Given that this post is focused on how AI generates chemical structures, I thought it might be an idea to look at how human chemists currently decide which compounds are to be synthesized. Drug design is incremental which reflects the (current) impossibility of accurately predicting the effects that a drug will have on a human body directly from its molecular structure. Once a target has been selected, compounds are screened for having a desired effect on the target and the compounds identified in the screening phase are usually referred to as hits.

The screening phase is followed by the hit-to-lead phase and it can be helpful to draw an analogy between drug discovery and what is called football outside the USA. It’s not generally possible to design a drug from screening output alone and to attempt to do so would be the equivalent of taking a shot at goal from the centre spot. Just as the midfielders try move the ball closer to the opposition goal, the hit-to-lead team use the screening hits as starting points for design of higher affinity compounds. The main objective in the hit-to-lead phase to generate information that can be used for design and mapping structure-activity relationships for the more interesting hits is a common activity in hit-to-lead work.

The most attractive lead series are optimized in the lead optimization phase. In addition to designing compounds with increased affinity, the lead optimization team will generally need to address specific issues such as inadequate oral absorption, metabolic liability and off-target activity. Each compound synthesized during the course of a lead optimization campaign is almost invariably a structural analog of a compound that had already been synthesized. Lead optimization tends to be less ‘generic’ than lead identification because the optimization path is shaped by these specific issues which implies that ML modelling is likely to be less applicable to lead optimization than to lead identification.

This post is all about how medicinal chemists decide which compounds get synthesized and these decisions are not made in a vacuum.
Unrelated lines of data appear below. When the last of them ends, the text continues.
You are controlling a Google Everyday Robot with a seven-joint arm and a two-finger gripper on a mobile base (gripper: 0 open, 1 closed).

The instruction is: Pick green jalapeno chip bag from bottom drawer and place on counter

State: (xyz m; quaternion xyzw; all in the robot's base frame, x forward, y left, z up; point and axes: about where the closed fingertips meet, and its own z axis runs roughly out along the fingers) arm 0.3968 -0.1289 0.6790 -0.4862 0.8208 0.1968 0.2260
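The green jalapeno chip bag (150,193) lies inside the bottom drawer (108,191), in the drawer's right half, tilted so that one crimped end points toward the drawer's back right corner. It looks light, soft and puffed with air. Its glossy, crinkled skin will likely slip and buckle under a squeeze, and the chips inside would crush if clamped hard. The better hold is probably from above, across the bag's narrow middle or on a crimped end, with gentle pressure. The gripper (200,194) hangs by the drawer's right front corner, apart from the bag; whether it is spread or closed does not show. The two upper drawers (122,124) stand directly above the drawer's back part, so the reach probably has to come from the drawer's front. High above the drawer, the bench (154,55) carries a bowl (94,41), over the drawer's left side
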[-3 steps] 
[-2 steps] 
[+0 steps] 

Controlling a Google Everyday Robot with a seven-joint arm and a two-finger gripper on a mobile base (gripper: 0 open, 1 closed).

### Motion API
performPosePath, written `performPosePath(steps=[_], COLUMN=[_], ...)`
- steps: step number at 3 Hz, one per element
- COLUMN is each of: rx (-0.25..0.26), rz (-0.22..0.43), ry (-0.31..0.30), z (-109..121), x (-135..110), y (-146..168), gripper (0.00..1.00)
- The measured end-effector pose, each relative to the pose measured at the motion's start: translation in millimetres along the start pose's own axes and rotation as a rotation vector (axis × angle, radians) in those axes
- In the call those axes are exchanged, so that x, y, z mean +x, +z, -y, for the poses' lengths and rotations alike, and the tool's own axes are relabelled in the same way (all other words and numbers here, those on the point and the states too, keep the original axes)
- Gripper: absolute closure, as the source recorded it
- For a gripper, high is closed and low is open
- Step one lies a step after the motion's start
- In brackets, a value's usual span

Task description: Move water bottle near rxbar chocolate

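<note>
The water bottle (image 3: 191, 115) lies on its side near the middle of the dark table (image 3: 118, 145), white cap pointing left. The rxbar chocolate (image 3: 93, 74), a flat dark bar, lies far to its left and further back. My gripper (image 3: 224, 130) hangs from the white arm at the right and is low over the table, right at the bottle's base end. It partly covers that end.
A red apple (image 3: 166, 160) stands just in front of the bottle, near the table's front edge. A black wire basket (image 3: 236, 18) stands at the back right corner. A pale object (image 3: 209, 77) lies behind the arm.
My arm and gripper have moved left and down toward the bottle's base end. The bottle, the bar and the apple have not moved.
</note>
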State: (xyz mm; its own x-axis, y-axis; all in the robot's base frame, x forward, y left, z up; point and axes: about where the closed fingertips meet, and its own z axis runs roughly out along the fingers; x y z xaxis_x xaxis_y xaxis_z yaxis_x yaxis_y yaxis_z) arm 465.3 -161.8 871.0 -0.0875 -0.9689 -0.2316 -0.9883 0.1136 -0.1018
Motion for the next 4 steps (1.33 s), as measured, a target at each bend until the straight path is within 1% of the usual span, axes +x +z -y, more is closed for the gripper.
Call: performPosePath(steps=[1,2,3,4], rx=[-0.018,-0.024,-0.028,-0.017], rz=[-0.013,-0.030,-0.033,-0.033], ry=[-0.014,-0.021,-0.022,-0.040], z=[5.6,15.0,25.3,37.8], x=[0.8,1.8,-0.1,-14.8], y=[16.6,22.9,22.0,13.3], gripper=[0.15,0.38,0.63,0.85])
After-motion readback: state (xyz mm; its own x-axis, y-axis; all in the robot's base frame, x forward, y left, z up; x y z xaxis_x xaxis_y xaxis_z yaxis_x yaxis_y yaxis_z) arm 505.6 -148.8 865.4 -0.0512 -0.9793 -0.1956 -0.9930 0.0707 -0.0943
The decisions made by lead optimization chemists are constrained by the leads identified by the hit-to-lead team just as the decisions made by lead identification chemists are constrained by the screening output. While AI methods can easily generate chemical structures, it's currently far from clear that AI methods can eliminate the need for humans to make decisions as to which compounds actually get synthesized.

This is a good point at which to wrap up. One error commonly made by people with an AI/ML focus is to consider drug design purely as an exercise in prediction while, in reality, drug design should be seen more in a Design of Experiments framework.